Come funziona il calcolo dell’imposta
Il sistema è semplice: si applica un coefficiente di redditività ai tuoi ricavi (diverso per ogni categoria di attività) e sull’imponibile così ottenuto si paga l’imposta sostitutiva del 15% (o 5% per i nuovi contribuenti).
Esempio per un libero professionista (coefficiente 78%): ricavi 50.000 euro × 78% = imponibile 39.000 euro. Imposta al 15%: 5.850 euro. A questo si aggiungono i contributi INPS (calcolati sull’imponibile previdenziale).
Il vantaggio principale: non deduci le spese reali (non importa quanto spendi), il fisco presume già una quota forfettaria di costi tramite il coefficiente. Se le tue spese reali sono basse, ci guadagni. Se invece hai molti costi (es. affitto studio, collaboratori, attrezzature costose), potresti pagare meno nel regime ordinario deducendo tutto.
Vantaggi del regime forfettario
Semplicità contabile — non devi tenere la contabilità ordinaria, non emetti fatture con IVA, non presenti dichiarazione IVA. Il commercialista costa meno. La gestione quotidiana è molto più semplice.
Aliquota flat — 15% (o 5% per i primi 5 anni) invece delle aliquote IRPEF progressive che vanno dal 23% al 43%. Per redditi imponibili fino a circa 28.000 euro, il forfettario è quasi sempre più conveniente.
Niente IVA — non applichi IVA sulle fatture, il che semplifica i rapporti con i clienti privati. Attenzione: non puoi neanche detrarre l’IVA sugli acquisti.
Contributi INPS ridotti — chi è iscritto alla gestione separata INPS gode di una riduzione del 35% dei contributi. Chi è iscritto alle casse previdenziali di categoria (commercialisti, ingegneri, ecc.) segue le regole della propria cassa.
Svantaggi e trappole del regime forfettario
Non deduci le spese reali — se hai costi elevati (affitti, collaboratori, attrezzature), il regime forfettario può rivelarsi più costoso del regime ordinario dove le spese sono completamente deducibili.
Niente detrazioni personali — nel regime forfettario non puoi detrarre mutuo prima casa, spese mediche, figli a carico e altre detrazioni IRPEF. Per chi ha famiglia numerosa o mutuo elevato, questo è un svantaggio significativo.
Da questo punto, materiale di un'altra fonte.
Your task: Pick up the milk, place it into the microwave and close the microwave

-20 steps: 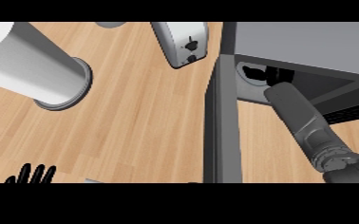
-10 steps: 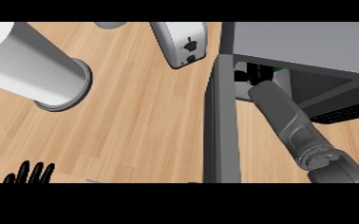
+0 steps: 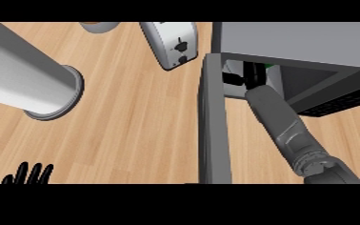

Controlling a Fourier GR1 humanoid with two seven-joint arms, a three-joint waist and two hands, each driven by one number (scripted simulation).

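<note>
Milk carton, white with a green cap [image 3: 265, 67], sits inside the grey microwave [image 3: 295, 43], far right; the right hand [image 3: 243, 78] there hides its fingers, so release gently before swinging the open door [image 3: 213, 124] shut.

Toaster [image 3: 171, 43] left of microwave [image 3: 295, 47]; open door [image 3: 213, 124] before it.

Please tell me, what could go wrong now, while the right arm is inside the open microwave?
1. The right hand is deep in the microwave and mostly hidden, so whether the milk stands upright cannot be checked; a green bit shows beside it.
2. The forearm runs close along the open door; pulling back at an angle could knock it.
3. The toaster stands near the door's hinge side and might be bumped when closing.
</note>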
Tetto a 85.000 euro — se cresci come libero professionista o imprenditore, il regime forfettario ha un soffitto. Superare i 100.000 euro in corso d’anno significa uscire immediatamente, con potenziale shock fiscale.
Limitazioni per dipendenti e pensionati — chi guadagna già oltre 30.000 euro come dipendente o pensionato non può accedere al regime.
Conviene ancora nel 2026? Il confronto numerico
Per un professionista con 40.000 euro di compensi e pochi costi, il forfettario è chiaramente conveniente: tassazione effettiva intorno al 10-12% totale tra imposta e contributi ridotti. Per chi ha 60.000 euro di compensi ma anche 20.000 di costi deducibili e un mutuo da detrarre, fare i conti precisi con un commercialista è indispensabile prima di scegliere.
Domande frequenti
Chi ha la partita IVA aperta da più di 5 anni paga ancora il 5%?
No. Il 5% si applica solo nei primi 5 anni di attività e solo per chi apre per la prima volta (o non ha avuto partita IVA nei 3 anni precedenti). Dopo il quinto anno si passa obbligatoriamente al 15%.
Posso passare dal regime ordinario al forfettario?
Sì, se rispetti i requisiti. Il passaggio avviene dall’anno successivo. Stessa cosa per l’uscita: esci dall’anno dopo aver superato i limiti (salvo superamento dei 100.000 euro in corso d’anno).
Il regime forfettario è compatibile con il lavoro dipendente part-time?
Sì, se il reddito da lavoro dipendente non supera 30.000 euro annui lordi.